▶ [Exercise requirements] Your answer should be the lines of the data below that contain "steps".
□ □ □ □ □ □ □
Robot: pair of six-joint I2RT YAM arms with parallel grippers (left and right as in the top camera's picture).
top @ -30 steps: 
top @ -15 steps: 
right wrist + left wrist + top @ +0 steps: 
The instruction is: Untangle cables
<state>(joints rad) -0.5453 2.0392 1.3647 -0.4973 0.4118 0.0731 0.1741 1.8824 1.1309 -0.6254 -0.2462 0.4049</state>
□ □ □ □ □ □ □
▶ [Task answer]
top @ -30 steps: 
top @ -15 steps: 
right wrist + left wrist + top @ +0 steps: 

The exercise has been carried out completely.